Some people—demons, Satan, Naas Alcameth, etc.—just don’t need to sleep. As if being a founding member and multi-instrumentalist in seminal American black metal band Nightbringer wasn’t enough—to say nothing of his work in the trio Bestia Arcana—Alcameth decided to form yet another band, called Akhlys. The name derives from Achlys—the “eternal night” in Greek mythology—which falls over the eyes just before death, and personifies in goddess form both misery and sadness. By his own admission, Alcameth has some truly horrifying dreams, and founded Akhlys as an outlet for those nightmares—an act to “serve as a voice for the muse that arises from the dark lands between death and dreams.” And on the debut LP, The Dreaming I—from the ambient opening to the full sound of his vomitous black metal—he has absolutely achieved that goal.
The Dreaming I is not only chilling and harrowing but it’s a beautiful experience. With Alcameth handling just about everything except the drums, the album feels highly personal—not something often found in black metal that isn’t described as depressive and suicidal. When the subdued growling and ambiance fades away, and the drums assault your ears, you will know what it feels like for him to dream.
Sleep scientists believe that we have up to five dreams in a full night of sleep and the album cleverly includes five tracks. “Breath and Levitation” opens the album in a harrowing fashion. The production is absolutely stellar—it sounds completely enveloping and, when listened to through high quality headphones, sucks you right in. Lyrically, it’s a bit on-the-nose, but effective nonetheless. The layering of the guitars along with the depth of the vocals provides an encapsulating feel. From there, tracks bleed together seamlessly, creating an overlap of fear and terror that mimics a dream sequence. As the first track bleeds into the chaos of the second track, “Tides of Oneiric Darkness,” the hair on your toes will stand up. As one of the shorter tracks here, Alcameth’s polished songwriting is immediately felt, and the shorter format allows for quicker pace and an exceptionally frenzied and chaotic experience.
“Consummation” begins the tortured REM cycle of this nightmare.
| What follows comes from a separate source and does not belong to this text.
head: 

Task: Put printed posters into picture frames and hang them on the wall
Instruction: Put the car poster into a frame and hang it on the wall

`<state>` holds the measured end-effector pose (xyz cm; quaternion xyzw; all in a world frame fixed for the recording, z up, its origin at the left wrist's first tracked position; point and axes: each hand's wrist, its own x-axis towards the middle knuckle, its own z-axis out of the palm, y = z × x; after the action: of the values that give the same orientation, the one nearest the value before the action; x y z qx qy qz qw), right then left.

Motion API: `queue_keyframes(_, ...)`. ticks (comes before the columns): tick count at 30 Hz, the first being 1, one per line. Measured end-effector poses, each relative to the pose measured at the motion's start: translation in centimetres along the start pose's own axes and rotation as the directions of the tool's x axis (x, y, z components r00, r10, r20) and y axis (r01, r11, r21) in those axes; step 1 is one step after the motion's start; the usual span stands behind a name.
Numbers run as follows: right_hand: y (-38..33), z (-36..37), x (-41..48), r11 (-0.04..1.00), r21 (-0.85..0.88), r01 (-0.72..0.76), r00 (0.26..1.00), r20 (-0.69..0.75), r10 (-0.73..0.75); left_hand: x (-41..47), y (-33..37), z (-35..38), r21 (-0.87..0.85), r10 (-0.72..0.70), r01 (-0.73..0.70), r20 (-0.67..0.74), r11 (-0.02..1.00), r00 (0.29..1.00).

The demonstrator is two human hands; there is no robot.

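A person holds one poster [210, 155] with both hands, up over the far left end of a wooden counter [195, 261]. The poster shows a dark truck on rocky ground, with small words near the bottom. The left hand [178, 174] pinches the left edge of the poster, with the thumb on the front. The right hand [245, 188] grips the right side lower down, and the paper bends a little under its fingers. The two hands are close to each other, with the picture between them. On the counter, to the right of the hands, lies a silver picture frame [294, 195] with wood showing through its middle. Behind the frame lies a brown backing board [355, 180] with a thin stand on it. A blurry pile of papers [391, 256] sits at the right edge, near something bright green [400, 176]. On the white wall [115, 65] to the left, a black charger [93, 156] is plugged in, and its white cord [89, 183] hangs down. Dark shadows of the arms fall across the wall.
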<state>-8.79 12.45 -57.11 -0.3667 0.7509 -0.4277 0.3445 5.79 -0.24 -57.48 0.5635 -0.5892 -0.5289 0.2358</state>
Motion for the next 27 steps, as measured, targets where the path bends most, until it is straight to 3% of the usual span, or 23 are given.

The longest thing here at nearly seventeen-minutes, it delivers a heaping portion of terrifying screams and whipping wind before a galloping double-bass drum arrives. Don’t be embarrassed if you’ve soiled yourself by the ninth minute—it’s only natural. With a full, two-minute-plus intro and an equally long outro, the actual song is only about twelve minutes, but it feels shorter—and that’s a great thing. It’s so perfectly edited and crafted that no note seems extraneous or tiresome. Rather, the track wraps itself around you like a maggot-filled blanket.
“The Dreaming Eye” is, like the opener, a roughly ten-minute track. It’s also the most intense track on the album. Blast beats dominate as the vocals drop to a growl and the guitars thicken up. A relentless display of craftsmanship closes out the chaotic portion of the LP. In another clever move, the final track is entitled “Into the Indigo Abyss”—signifying the end of the terrors of the night. It’s an ambient track comprised of perfectly-utilized space and sound effects that harken to the approach of dawn and the awakening of the earth.
I don’t think Horns Up will allow me to gush about this album in as many words as I’d like. It’s simply phenomenal. I’m always blown away when a concept album actually achieves its goal. Here, the name Akhlys and the mythology behind it are absolutely apparent in the musical product delivered. The Dreaming I actually feels like a horrifying night of tossing and turning—like sleeping on a stomach overly stuffed full of extra spicy, oily food. I suggest listening to this album with headphones on and the lights off. You’ll find yourself entranced as these 46 minutes simply soar by. Beware of the things that go bump in the night and protect yourself with a dreamcatcher.